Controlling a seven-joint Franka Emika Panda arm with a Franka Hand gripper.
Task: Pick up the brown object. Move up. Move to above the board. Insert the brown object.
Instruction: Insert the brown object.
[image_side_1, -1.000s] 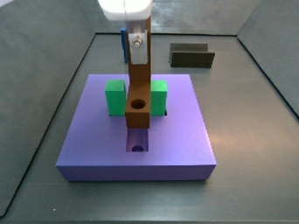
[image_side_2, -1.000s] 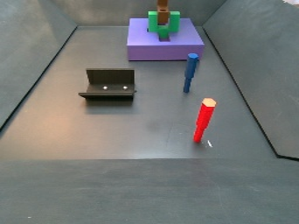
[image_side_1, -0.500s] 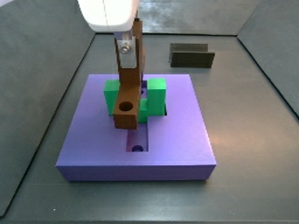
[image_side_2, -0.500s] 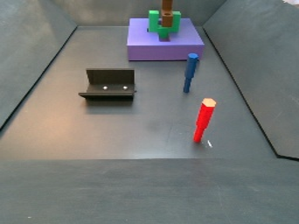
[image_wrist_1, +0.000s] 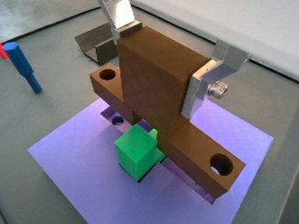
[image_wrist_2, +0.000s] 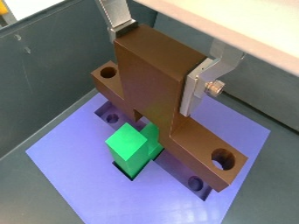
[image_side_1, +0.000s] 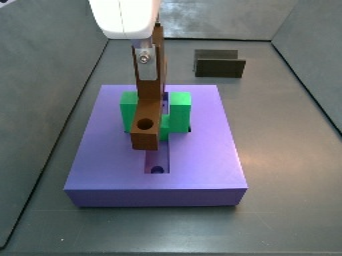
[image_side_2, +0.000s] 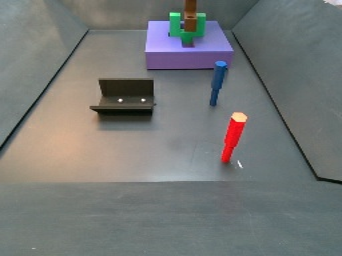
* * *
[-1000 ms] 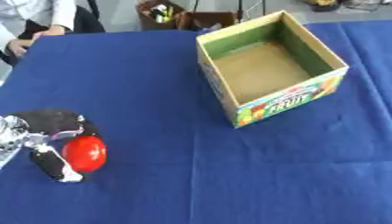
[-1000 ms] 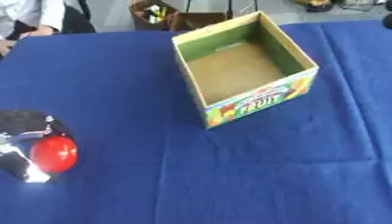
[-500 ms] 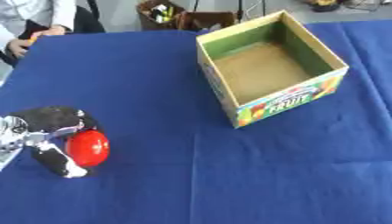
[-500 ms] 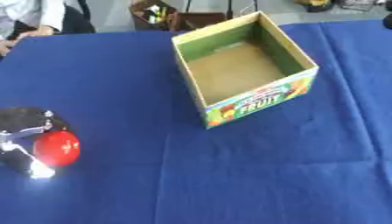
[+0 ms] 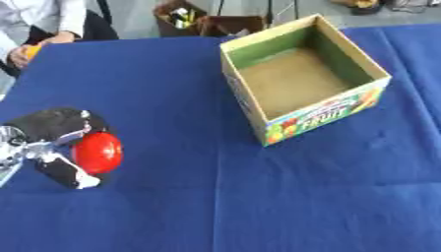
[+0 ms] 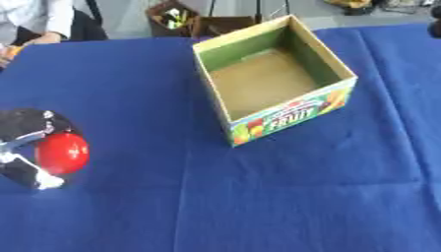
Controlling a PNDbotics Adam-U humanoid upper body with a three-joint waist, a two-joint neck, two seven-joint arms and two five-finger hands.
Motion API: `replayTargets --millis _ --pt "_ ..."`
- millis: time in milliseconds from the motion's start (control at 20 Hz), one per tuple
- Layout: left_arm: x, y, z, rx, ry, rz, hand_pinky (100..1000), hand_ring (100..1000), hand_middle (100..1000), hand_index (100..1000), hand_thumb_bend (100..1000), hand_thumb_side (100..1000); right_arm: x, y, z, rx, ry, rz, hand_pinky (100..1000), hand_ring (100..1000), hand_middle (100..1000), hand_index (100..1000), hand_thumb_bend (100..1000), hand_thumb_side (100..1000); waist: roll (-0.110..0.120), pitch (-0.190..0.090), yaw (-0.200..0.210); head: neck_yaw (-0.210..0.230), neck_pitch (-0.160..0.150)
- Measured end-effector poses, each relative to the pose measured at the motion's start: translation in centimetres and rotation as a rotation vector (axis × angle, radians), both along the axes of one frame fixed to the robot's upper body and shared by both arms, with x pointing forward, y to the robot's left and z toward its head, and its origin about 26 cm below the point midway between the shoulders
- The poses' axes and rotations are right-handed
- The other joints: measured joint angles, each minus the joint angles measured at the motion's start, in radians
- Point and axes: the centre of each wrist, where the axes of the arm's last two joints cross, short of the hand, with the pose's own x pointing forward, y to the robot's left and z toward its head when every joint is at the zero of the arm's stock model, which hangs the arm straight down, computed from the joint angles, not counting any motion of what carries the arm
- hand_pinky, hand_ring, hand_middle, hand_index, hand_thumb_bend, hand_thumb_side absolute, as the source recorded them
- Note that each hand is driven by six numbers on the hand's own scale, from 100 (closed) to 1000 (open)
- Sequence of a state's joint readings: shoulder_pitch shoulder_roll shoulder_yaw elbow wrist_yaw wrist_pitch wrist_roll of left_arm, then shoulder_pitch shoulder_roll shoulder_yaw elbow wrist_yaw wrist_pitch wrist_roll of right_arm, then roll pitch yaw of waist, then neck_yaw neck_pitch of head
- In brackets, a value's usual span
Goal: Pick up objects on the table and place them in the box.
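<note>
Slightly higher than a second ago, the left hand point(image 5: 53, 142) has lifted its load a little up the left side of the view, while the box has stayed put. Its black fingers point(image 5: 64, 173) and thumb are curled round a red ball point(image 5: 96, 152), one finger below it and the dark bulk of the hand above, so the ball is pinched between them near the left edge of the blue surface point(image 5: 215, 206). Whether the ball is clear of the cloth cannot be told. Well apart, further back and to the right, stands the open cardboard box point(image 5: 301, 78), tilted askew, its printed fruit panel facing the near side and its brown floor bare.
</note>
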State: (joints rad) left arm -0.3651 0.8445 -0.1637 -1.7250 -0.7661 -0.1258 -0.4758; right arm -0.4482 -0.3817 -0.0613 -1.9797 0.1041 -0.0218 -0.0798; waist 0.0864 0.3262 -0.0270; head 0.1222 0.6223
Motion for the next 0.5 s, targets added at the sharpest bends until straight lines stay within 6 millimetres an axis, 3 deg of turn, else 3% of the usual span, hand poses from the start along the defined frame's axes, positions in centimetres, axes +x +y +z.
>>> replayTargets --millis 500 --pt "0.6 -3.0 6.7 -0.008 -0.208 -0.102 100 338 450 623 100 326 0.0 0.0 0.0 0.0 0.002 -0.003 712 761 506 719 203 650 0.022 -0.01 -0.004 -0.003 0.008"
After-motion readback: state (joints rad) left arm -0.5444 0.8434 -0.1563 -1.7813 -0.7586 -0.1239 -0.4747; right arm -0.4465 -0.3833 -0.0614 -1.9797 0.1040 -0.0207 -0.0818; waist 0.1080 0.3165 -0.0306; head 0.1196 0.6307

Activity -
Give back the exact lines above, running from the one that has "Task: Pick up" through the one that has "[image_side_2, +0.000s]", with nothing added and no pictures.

Task response -
Task: Pick up the brown object. Move up. Move to above the board. Insert the brown object.
Instruction: Insert the brown object.
[image_side_1, -1.000s] 
[image_side_2, -1.000s] 
[image_side_1, -0.500s] 
[image_side_2, -0.500s] 
[image_wrist_1, +0.000s] 
[image_wrist_2, +0.000s] 
[image_side_1, +0.000s] 
[image_side_2, +0.000s] 

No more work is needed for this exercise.